Exercise instructions — I'd like an exact copy of only the lines from the start of the listing below through the line that holds "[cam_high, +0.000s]". Please keep the pictures out.
↓
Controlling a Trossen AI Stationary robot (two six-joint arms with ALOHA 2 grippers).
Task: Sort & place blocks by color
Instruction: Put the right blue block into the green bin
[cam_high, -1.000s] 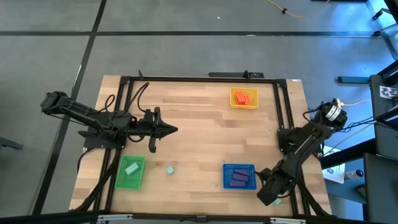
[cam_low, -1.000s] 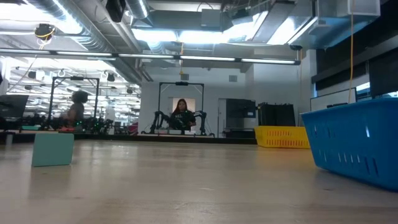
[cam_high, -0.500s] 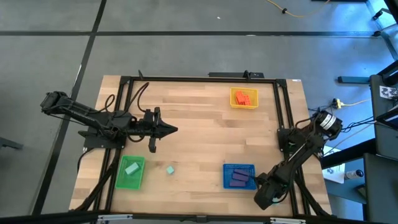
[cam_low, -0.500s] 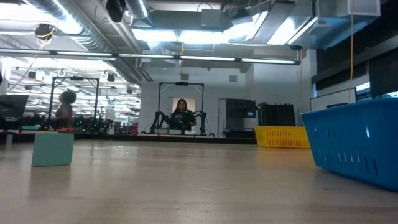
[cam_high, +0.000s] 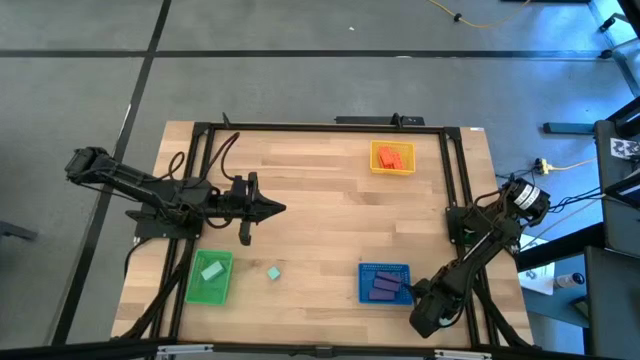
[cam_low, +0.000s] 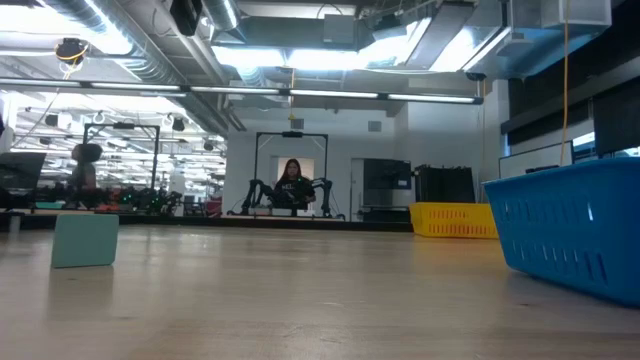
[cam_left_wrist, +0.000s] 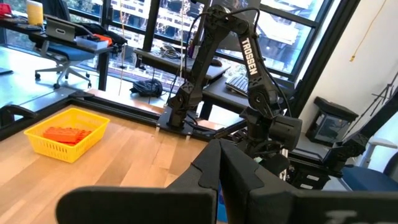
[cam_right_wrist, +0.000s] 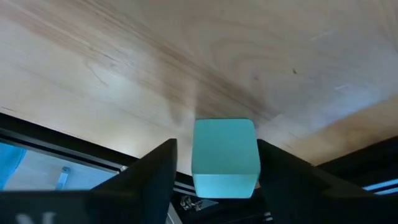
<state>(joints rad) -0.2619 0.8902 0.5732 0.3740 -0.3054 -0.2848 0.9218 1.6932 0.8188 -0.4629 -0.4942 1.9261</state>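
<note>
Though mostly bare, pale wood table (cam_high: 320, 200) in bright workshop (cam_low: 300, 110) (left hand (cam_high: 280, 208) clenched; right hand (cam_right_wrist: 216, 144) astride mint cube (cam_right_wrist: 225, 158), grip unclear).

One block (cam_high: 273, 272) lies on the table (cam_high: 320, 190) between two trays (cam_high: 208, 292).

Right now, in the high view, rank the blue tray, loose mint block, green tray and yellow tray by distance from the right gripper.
1. Blue tray, just beside the right gripper.
2. Loose mint block, mid-front.
3. Yellow tray at the back, green tray far left: too close to call.
</note>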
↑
Answer box —
Controlling a Trossen AI Stationary robot (two six-joint arms with ALOHA 2 grippers).
Task: Sort & place blocks by color
Instruction: Put the right blue block into the green bin
[cam_high, -1.000s] 
[cam_low, -1.000s] 
[cam_high, -0.500s] 
[cam_low, -0.500s] 
[cam_high, +0.000s] 

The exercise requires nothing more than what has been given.